Structure, the statistical significance of gained sub-net module is assessed using Monte Carlo methods.Node data in network is carried out
The arrangement of 1000 times and these sub-net modules are recalculated, the sub-net module that false discovery rate FDR is more than to threshold value is deleted, and is obtained
To the sub-net module with statistical significance;
S105:By six kinds of cancer acquired results comprehensive analysis, all there are multiple sub-net modules, find out gene in each cancer
Similar association mode and common regulatory gene between expressing and methylating.
In step s 102:Counting statistics amount is:
WhereinThe regression coefficient estimation compared for group difference, si 2For the residual standard deviation of sample, viFor i-th of gene
Covariance matrix diagonal element, d when doing simple regressioniFor the linear model error free degree of i-th of gene, d0It is diPriori
Estimation, s0 2It in the free degree is d to be0When si 2Prior estimate, prior estimate can by the prior distribution assumed and gene expression and
The data that methylate are obtained, and difference expression gene is screened according to the t values of the final gained of each gene.Similarly, it is each by calculating
The t values screening differential methylation site in gene methylation site.
In step s 103:Significance difference opposite sex module is drawn using SPG community discovery algorithms.By the t of each geneg (D)
(methylate data variance analysis result) and tg (R)The variance of (i.e. gene expression data difference analysis result) is united
One change is handled, and makes it have identical variance.It is often negatively correlated association due to gene expression and between methylating:
tg (D)And tg (R)Symbol is identical:tg=0;
tg (D)And tg (R)Symbol is different:tg=| tg (D)-tg (R)|;
WhereinThe side that then two gene g connect with h in network
Weight definition is:wgh=(tg+th)/2。
Using spin glass algorithm SPG, by tgBig preceding 100 genes of value are calculated as seed using a kind of community discovery
Method finds out the sub-net module of the maximization weight sum including seed cdna.In SPG algorithms, input is weight adjacency matrix W, is made
The reason for this algorithm, is as follows:First, to allow the module alternative released, that is, allow appropriate overlapping between disparate modules.

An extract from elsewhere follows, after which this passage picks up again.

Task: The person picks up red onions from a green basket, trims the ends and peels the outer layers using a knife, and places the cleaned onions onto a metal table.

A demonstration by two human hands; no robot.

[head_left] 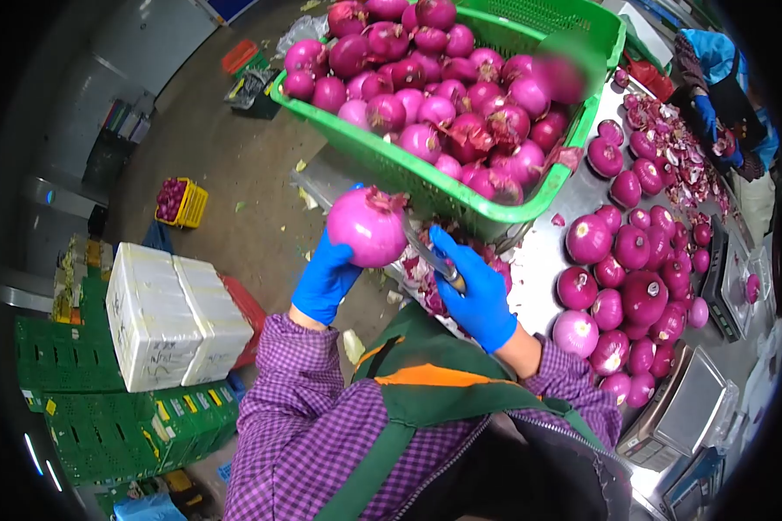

Secondly, algorithm will also avoid the occurrence of the result of high superposed.SPG algorithms are a kind of greedy algorithm, by specifying seed node
Mode finds conspicuousness module.But not all seed node can obtain a module, because some seeds may
It is isolated node.The size of gained module can be determined by adjusting the parameter γ (0≤γ≤1) in SPG algorithms.
σiRepresent the part belonging to i, WijThe weight adjacency matrix of network, pijExisting side is general between expression point i and point j
Rate.δ(σi,σj) it is Kronecker function, the value of input is identical, exports as 1;Otherwise, export as 0.
γ=0.5 is made, makes the size of object module between 10 to 100 genes.First, unsupervised linear dimension reduction method
(PCA and ICA) is used in the gene for finding that the gene number of co-expression gene module is usually studied on gene expression data
Several 1% or so.The number gene selected in experiment after difference analysis is in 8000 genes or so, so the gene drawn
The number of module should be 80 or so.Research shows, during γ=0.5, object module has minimum overlapping.
In step S104:In order to verify the statistical significance of each sub-net module of gained, concrete operations are as follows:
Computing module C module valueThe weighted value on each side in C is wgh, module midpoint
Collection be combined into V (C).MC methods rearrange nodal value by 1000 times, then can assess the conspicuousness of gained module value, select
Those significances are less than 0.05 result.
The application principle of the present invention is further described with reference to specific embodiment.
General cancer gene expression provided in an embodiment of the present invention and the association analysis method that methylates comprise the following steps:
Step 1:Six kinds of cancers methylate data and gene expression data pretreatment
The present invention is mainly TCGA (The Cancer GenomeAtlas:Cancer and oncogene collection of illustrative plates) database offer
Six kinds of cancers composition general cancer project data, six kinds of cancers are head and neck squamous cell carcinoma HNSC, kidney hyaline cell respectively
Cancer KIRC, breast cancer BRCA, lung squamous cancer LUSC, adenocarcinoma of lung LUAD and carcinoma of endometrium UCEC.For methylating for every kind of cancer
Data, remove the row that data are NA;For gene expression data, then need to remove the row of no gene name and variance is small
Row in 1 removes, and then logarithmic scaleization is handled.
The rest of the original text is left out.